• TASK DETAILS: Here are the records. Write out exactly the lines between the one holding "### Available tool" and the one holding "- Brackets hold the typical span", inclusive.

================

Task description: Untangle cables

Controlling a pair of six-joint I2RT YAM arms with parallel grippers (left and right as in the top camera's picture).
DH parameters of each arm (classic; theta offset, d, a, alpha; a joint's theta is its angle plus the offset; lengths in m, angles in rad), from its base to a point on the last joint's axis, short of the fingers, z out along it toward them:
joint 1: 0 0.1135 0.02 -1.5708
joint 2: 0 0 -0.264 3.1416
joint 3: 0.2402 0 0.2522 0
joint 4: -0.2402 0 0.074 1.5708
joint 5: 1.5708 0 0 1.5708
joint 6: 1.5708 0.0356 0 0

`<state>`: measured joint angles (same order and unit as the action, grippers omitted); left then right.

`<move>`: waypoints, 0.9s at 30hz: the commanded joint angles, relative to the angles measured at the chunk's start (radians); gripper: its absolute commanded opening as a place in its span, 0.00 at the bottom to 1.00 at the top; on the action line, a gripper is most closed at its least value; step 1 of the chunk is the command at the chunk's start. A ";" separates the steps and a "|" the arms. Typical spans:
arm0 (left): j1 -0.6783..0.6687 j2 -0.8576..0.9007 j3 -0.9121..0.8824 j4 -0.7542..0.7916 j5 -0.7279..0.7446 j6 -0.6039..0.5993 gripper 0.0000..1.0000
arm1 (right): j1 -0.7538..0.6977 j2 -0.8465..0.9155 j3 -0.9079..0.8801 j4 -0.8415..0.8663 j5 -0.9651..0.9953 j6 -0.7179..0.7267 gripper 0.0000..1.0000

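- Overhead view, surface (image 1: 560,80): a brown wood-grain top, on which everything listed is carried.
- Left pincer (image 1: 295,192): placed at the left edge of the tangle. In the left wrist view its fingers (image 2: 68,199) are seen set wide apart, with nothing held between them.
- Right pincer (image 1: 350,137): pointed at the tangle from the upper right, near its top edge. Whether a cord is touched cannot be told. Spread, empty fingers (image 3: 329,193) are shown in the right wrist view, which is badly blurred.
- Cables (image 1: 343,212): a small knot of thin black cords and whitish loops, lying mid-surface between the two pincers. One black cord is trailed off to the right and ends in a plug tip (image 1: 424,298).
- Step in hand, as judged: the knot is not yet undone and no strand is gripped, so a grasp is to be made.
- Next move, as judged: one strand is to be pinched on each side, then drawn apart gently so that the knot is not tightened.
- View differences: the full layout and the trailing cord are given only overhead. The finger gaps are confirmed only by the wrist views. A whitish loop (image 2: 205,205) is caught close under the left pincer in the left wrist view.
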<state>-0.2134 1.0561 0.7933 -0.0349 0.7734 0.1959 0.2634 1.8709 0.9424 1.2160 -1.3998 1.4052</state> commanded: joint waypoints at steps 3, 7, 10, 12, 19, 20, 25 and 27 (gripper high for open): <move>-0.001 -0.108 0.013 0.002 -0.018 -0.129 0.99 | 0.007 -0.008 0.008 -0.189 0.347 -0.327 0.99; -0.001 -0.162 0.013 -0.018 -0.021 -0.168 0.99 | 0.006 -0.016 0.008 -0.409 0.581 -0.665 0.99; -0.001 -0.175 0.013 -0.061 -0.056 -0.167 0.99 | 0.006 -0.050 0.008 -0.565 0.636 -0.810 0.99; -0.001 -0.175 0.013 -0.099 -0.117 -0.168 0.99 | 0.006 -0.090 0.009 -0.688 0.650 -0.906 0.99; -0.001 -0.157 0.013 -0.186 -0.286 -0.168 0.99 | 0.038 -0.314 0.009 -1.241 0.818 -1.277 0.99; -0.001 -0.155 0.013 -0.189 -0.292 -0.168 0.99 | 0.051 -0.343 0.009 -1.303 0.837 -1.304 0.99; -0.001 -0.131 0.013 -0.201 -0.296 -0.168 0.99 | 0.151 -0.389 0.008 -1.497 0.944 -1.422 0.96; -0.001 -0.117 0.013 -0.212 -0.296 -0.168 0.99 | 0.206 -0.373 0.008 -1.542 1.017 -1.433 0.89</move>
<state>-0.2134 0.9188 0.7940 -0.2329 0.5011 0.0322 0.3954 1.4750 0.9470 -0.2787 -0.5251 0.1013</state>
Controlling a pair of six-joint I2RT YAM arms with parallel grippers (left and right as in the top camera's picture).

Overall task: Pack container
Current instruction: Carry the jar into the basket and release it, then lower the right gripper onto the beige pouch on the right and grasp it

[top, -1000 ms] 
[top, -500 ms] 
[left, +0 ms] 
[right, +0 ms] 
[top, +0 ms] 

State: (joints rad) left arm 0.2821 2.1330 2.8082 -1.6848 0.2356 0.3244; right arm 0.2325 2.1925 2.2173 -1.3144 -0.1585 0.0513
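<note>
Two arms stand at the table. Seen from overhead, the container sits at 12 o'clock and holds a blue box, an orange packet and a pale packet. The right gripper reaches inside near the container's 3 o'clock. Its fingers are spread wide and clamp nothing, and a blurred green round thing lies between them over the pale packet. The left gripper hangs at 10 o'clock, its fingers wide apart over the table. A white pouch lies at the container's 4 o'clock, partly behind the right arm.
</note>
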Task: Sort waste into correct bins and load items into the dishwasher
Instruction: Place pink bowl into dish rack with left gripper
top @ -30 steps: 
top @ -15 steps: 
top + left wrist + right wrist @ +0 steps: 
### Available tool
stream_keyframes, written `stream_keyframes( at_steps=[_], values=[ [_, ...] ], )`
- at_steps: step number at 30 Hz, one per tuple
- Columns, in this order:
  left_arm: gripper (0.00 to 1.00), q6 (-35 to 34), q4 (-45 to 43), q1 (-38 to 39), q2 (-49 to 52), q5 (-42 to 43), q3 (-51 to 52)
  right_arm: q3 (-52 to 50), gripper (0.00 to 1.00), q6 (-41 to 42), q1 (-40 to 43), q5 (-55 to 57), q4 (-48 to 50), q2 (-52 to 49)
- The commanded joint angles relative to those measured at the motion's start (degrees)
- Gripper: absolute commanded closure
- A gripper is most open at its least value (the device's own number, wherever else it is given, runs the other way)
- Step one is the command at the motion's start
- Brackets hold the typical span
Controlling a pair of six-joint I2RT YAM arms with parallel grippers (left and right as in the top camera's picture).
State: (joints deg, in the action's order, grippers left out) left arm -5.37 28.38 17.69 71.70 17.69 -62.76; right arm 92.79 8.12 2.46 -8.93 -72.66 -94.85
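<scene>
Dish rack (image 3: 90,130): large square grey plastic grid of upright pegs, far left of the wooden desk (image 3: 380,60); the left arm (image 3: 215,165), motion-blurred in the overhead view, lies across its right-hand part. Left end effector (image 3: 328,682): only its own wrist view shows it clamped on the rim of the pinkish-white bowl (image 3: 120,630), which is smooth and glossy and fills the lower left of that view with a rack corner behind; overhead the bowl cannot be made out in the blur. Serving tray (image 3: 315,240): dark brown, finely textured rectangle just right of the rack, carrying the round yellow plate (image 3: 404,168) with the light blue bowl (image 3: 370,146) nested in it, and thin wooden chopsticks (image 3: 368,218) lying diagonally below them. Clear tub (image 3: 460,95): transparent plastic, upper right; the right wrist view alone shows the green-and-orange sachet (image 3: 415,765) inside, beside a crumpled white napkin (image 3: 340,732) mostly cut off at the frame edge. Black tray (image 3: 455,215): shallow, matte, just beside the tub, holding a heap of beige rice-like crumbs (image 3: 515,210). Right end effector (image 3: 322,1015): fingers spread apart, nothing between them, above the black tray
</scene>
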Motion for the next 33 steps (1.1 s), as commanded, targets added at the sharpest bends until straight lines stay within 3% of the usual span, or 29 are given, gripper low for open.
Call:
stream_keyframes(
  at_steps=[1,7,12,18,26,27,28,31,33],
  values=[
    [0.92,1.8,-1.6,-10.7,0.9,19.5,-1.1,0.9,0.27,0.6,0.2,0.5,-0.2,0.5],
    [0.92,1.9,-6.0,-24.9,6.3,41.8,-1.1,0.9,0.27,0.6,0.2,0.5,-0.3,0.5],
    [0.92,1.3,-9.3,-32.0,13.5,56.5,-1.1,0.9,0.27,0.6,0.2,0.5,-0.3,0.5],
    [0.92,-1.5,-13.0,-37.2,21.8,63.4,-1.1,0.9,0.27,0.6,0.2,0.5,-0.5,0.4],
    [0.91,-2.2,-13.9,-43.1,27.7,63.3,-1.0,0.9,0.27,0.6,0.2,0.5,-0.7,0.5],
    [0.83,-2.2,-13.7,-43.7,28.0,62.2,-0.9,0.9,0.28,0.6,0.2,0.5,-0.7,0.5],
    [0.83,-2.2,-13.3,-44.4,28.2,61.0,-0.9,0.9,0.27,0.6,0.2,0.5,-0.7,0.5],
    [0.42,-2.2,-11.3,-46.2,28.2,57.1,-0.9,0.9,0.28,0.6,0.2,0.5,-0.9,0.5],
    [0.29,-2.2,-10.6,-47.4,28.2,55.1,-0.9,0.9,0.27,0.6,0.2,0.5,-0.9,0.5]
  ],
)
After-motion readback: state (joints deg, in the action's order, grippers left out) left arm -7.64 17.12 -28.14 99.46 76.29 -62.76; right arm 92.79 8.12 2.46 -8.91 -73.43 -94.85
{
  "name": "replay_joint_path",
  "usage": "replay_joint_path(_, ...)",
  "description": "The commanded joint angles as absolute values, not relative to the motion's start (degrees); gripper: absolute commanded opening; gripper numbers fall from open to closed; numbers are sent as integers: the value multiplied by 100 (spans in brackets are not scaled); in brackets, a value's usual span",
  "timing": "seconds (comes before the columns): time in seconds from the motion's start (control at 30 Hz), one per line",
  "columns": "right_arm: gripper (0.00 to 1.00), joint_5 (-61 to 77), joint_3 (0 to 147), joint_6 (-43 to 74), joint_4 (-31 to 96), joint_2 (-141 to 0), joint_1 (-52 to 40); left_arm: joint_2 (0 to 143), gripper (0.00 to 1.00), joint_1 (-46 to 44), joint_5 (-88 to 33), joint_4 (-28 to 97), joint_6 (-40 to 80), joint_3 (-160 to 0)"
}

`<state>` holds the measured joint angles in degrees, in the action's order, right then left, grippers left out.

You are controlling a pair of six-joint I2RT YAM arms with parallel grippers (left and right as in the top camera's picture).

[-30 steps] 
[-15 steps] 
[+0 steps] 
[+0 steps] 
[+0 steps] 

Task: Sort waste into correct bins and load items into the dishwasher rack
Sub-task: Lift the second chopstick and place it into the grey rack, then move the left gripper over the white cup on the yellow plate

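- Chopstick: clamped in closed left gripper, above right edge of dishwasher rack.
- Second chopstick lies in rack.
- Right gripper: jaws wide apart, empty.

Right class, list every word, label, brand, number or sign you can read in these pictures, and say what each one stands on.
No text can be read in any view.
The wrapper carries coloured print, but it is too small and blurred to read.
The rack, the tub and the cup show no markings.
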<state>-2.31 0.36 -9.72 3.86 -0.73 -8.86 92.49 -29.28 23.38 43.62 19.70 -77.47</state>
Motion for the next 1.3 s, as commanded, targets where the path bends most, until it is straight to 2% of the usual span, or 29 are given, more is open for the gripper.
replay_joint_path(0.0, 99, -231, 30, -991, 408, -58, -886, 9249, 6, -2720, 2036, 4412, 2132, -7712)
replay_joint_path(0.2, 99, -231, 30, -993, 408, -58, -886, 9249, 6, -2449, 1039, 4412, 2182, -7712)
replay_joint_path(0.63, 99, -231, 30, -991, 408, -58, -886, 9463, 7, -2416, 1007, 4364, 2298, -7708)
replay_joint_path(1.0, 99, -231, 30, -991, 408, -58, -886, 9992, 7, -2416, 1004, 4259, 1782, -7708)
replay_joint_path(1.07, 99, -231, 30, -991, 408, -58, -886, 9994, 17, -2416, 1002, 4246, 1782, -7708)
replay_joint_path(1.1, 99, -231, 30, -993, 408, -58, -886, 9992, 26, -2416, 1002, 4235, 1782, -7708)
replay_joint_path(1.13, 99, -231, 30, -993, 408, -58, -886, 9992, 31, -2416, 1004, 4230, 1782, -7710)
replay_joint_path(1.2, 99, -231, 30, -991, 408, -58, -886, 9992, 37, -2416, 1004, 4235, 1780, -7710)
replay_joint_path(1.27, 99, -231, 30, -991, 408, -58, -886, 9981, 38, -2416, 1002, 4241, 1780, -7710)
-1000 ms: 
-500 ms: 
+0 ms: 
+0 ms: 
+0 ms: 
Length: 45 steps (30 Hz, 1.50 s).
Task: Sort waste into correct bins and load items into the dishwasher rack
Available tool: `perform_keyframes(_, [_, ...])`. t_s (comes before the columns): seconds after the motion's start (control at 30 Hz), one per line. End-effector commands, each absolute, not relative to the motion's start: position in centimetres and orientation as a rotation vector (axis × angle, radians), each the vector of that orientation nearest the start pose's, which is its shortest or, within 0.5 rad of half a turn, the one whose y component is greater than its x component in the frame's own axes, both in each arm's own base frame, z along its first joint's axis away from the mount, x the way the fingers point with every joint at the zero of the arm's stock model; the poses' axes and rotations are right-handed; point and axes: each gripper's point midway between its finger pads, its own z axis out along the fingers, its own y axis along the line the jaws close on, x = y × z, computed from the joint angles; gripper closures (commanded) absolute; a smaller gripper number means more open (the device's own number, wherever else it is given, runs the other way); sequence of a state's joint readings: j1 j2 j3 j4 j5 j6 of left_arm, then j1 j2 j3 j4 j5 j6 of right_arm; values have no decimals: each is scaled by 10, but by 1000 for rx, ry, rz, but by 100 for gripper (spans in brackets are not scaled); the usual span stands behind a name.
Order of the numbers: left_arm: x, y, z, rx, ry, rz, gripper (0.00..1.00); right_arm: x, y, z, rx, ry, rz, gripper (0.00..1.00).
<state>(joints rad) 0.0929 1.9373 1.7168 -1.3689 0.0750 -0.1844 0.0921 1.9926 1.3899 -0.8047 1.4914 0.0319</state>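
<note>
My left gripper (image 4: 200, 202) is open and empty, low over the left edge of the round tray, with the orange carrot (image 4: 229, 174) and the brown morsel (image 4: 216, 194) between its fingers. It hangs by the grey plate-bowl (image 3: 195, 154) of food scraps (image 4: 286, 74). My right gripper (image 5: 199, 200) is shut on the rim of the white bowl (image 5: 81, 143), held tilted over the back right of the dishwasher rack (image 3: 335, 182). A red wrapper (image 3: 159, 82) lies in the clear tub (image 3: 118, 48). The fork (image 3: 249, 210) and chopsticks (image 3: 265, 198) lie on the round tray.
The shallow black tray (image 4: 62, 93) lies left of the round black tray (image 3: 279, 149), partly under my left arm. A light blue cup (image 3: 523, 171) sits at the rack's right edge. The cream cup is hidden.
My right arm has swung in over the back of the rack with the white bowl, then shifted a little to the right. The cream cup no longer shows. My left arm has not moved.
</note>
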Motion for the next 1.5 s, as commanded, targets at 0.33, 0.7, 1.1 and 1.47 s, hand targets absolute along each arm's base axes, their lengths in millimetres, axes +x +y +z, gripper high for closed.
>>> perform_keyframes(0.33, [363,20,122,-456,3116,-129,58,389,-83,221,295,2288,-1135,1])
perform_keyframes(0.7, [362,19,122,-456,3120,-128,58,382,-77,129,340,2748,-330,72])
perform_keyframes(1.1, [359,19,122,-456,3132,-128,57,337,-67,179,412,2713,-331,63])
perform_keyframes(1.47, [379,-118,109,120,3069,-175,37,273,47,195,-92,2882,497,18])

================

• ANSWER BOX:
### Available tool
stream_keyframes, written `stream_keyframes( at_steps=[_], values=[ [_, ...] ], )`
- at_steps: step number at 30 Hz, one per tuple
- Columns, in this order:
  left_arm: gripper (0.00 to 1.00), q6 (-35 to 34), q4 (-45 to 43), q1 (-38 to 39), q2 (-49 to 52), q5 (-42 to 43), q3 (-51 to 52)
  right_arm: q3 (-52 to 50), gripper (0.00 to 1.00), q6 (-41 to 42), q1 (-40 to 43), q5 (-55 to 57), q4 (-48 to 50), q2 (-52 to 49)
- The commanded joint angles relative to those measured at the motion's start (degrees)
- Gripper: absolute commanded closure
- A gripper is most open at its least value (the device's own number, wherever else it is given, runs the other way)
- Step one is the command at the motion's start
- Brackets hold the typical span

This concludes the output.